Read the records below and copy each line that contains "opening".

(SOURCE INFORMATION begins)

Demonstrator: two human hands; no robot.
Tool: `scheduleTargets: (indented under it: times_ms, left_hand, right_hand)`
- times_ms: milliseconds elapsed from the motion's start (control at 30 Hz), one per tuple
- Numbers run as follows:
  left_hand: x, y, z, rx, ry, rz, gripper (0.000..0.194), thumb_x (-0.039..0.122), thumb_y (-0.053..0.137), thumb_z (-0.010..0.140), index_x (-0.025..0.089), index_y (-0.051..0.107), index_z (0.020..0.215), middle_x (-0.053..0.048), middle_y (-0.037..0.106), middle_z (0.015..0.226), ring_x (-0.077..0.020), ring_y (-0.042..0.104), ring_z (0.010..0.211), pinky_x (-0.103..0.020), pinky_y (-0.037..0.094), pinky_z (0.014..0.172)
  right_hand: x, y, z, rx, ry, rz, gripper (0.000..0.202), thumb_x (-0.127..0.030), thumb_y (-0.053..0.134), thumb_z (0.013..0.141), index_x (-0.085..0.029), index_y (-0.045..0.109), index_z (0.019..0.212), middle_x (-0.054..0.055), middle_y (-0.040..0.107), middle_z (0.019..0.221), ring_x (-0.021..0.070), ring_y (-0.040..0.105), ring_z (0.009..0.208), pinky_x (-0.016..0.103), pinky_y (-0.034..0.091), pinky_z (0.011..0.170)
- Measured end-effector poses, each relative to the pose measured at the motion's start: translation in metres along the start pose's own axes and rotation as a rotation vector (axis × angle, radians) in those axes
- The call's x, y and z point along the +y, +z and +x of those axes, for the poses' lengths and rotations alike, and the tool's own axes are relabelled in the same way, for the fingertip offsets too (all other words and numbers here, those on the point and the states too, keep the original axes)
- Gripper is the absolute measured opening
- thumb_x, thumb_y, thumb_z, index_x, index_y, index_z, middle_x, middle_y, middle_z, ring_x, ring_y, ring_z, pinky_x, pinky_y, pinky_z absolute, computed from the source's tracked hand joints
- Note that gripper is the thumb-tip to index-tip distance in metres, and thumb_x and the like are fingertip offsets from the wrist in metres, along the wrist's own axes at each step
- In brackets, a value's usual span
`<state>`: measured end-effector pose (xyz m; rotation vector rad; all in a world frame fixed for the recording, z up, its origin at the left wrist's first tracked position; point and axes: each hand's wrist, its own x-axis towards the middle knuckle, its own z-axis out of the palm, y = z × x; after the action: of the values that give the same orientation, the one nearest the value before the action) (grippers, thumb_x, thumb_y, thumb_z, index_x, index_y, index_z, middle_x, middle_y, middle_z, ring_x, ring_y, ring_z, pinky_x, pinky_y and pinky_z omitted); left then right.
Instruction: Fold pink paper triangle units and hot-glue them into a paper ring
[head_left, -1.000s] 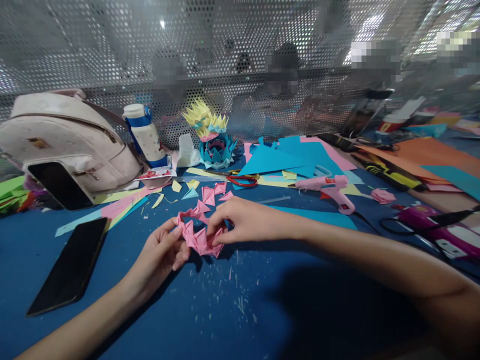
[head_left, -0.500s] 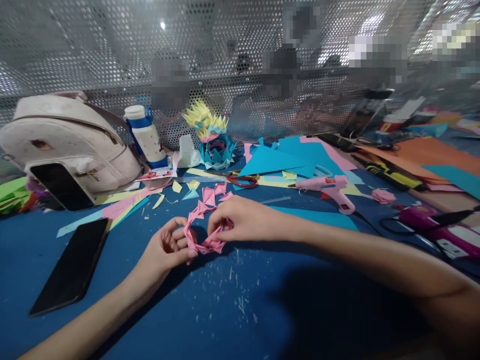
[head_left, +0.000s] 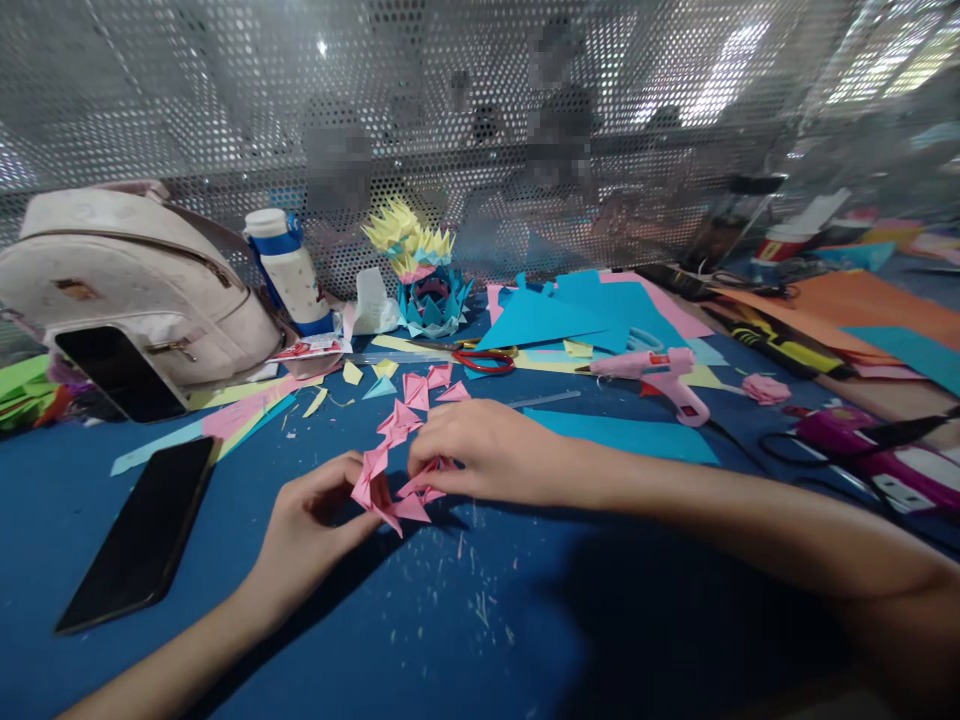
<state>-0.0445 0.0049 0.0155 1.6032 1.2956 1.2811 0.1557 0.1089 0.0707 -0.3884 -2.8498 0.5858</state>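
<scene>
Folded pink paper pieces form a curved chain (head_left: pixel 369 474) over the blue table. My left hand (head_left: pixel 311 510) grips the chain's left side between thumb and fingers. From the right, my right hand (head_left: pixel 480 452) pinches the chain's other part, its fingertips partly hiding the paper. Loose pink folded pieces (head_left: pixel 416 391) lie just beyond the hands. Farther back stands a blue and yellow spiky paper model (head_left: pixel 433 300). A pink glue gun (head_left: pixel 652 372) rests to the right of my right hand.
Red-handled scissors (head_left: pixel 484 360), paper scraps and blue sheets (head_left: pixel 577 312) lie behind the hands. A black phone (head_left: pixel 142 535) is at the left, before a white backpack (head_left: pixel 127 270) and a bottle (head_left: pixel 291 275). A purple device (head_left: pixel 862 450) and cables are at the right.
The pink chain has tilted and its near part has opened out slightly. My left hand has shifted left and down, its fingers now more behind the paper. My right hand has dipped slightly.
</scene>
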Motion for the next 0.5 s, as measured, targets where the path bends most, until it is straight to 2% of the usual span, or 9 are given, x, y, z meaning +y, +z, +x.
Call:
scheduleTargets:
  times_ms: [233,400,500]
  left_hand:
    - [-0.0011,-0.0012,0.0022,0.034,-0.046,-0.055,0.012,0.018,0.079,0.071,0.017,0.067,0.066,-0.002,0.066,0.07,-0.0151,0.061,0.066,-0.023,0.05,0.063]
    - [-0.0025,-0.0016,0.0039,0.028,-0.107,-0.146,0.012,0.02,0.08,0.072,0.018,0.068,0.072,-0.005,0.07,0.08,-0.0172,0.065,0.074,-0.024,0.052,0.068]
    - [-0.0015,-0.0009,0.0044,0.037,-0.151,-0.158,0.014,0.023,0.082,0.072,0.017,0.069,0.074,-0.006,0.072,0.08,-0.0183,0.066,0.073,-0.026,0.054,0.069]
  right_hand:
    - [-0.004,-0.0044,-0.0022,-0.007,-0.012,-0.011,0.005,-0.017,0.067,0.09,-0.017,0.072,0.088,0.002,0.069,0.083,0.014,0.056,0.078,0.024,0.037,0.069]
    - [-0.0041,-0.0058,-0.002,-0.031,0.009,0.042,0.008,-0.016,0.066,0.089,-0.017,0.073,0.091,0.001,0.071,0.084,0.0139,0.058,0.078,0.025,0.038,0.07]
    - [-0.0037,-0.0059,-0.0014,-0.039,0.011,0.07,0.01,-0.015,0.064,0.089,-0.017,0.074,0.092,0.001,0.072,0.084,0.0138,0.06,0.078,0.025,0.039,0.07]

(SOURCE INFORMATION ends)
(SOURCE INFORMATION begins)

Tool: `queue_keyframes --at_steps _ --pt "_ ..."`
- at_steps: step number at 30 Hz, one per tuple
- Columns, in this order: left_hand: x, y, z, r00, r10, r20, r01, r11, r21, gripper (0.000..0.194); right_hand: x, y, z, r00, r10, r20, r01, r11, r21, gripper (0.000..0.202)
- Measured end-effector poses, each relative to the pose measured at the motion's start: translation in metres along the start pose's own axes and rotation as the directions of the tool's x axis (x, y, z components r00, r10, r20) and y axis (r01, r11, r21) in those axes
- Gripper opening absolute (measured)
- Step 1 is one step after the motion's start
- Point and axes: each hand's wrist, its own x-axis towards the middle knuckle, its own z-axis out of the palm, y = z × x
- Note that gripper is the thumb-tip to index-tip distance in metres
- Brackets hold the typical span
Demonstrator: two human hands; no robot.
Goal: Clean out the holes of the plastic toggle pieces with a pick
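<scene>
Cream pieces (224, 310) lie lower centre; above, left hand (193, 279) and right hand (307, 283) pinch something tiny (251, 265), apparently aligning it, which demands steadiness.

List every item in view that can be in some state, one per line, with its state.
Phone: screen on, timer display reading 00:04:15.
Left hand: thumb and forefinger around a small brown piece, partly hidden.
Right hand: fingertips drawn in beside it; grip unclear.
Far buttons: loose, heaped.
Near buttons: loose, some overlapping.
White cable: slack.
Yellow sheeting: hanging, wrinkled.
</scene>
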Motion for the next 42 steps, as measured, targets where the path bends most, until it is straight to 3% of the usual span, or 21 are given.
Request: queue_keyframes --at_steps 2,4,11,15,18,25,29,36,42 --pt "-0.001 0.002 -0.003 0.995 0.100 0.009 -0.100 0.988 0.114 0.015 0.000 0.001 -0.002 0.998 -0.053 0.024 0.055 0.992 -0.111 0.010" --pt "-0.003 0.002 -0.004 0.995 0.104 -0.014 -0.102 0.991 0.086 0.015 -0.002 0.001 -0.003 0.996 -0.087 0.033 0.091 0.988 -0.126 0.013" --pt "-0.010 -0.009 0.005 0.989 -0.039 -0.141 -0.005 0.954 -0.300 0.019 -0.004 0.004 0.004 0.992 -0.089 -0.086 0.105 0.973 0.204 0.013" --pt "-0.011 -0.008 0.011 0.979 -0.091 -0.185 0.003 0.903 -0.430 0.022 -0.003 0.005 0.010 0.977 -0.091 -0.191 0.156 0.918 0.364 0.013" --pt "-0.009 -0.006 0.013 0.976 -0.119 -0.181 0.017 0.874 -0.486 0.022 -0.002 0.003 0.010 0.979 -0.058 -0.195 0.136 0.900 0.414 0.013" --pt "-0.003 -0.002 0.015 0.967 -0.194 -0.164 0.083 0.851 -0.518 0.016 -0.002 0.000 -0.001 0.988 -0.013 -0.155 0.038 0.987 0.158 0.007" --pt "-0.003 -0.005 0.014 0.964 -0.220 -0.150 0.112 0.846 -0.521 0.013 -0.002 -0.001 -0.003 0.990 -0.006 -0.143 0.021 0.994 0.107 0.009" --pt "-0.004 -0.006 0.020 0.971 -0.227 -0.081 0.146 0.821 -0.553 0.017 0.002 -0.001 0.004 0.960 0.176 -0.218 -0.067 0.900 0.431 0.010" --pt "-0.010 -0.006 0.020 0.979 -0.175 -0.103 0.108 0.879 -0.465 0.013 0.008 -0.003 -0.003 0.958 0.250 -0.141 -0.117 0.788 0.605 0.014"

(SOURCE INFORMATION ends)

> [EXPECTED OUTPUT]:
- Gripper is the absolute measured opening
- Gripper opening absolute (measured)

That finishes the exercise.